### Task instructions
In the listing below, start your output at the line with "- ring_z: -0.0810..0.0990" and end it after the line with "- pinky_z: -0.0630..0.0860", copying every line exactly.

### Material provided

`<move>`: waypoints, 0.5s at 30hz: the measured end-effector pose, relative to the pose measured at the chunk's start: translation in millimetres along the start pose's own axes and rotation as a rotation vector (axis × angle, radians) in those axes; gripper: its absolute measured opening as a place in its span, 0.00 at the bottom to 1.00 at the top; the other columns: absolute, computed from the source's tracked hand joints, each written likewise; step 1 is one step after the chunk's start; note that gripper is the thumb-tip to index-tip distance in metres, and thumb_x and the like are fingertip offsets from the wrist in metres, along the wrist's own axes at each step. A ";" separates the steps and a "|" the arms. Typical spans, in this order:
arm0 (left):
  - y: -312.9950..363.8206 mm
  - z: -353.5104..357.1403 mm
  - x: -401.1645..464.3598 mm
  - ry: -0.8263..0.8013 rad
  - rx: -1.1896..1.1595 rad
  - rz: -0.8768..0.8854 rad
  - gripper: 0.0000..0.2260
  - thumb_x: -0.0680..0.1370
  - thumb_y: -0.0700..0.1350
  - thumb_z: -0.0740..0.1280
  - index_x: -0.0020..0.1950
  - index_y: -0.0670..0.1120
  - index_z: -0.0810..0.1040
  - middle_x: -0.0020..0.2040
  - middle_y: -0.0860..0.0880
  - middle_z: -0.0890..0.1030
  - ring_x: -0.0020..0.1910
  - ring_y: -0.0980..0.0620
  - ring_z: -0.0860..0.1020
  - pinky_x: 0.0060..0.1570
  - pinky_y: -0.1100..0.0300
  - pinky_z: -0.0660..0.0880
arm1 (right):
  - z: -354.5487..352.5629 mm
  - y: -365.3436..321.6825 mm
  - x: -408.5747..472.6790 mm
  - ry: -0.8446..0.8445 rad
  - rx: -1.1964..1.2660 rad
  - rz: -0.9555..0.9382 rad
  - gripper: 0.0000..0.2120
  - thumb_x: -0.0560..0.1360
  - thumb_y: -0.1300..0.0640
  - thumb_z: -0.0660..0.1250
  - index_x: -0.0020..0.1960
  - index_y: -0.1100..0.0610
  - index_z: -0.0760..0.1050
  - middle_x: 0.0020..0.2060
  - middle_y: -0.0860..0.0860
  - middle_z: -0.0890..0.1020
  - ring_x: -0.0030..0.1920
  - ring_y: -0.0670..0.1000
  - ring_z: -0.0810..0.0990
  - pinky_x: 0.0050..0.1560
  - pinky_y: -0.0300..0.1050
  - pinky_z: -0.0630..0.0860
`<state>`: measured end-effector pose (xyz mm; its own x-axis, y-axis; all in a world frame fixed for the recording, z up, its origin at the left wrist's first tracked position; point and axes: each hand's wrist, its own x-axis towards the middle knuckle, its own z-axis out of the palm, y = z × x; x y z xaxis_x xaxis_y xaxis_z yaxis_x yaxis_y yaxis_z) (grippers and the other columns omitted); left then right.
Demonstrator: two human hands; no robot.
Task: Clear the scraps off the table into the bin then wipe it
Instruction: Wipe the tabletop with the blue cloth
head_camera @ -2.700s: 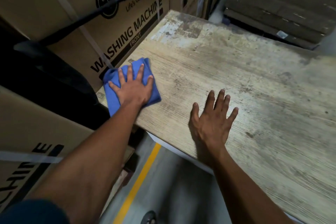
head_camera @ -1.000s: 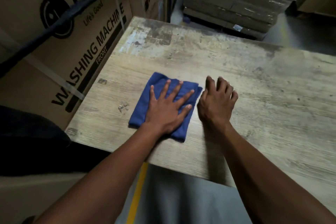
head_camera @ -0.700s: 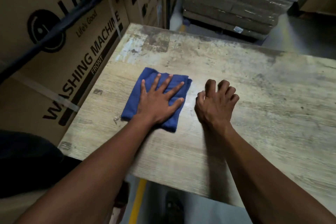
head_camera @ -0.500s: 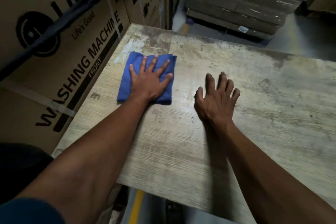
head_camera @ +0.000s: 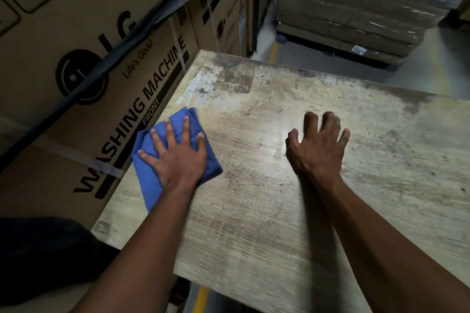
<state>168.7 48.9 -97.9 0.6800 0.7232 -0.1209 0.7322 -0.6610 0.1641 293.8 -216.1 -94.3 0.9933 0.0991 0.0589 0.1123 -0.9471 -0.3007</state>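
Observation:
A folded blue cloth (head_camera: 146, 168) lies at the left edge of the worn wooden table (head_camera: 279, 211). My left hand (head_camera: 178, 155) presses flat on the cloth with its fingers spread. My right hand (head_camera: 316, 146) rests on the bare tabletop to the right, fingers spread and slightly bent, holding nothing. No scraps or bin show in this view.
Large cardboard washing-machine boxes (head_camera: 84, 58) stand tight against the table's left side, crossed by a dark strap (head_camera: 142, 28). A shrink-wrapped pallet stack (head_camera: 356, 2) stands beyond the far edge. A yellow floor line (head_camera: 201, 297) runs below the near edge.
My left hand slid the cloth from the middle of the table toward the far left and then back along the left edge. My right hand uncurled and shifted right.

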 end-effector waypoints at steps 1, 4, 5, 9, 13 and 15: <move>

### Exercise result
  - ring_z: -0.0810..0.0990
  - pinky_x: 0.0050..0.1560
  - pinky_y: -0.0300..0.1050
  - pinky_z: -0.0630..0.0860

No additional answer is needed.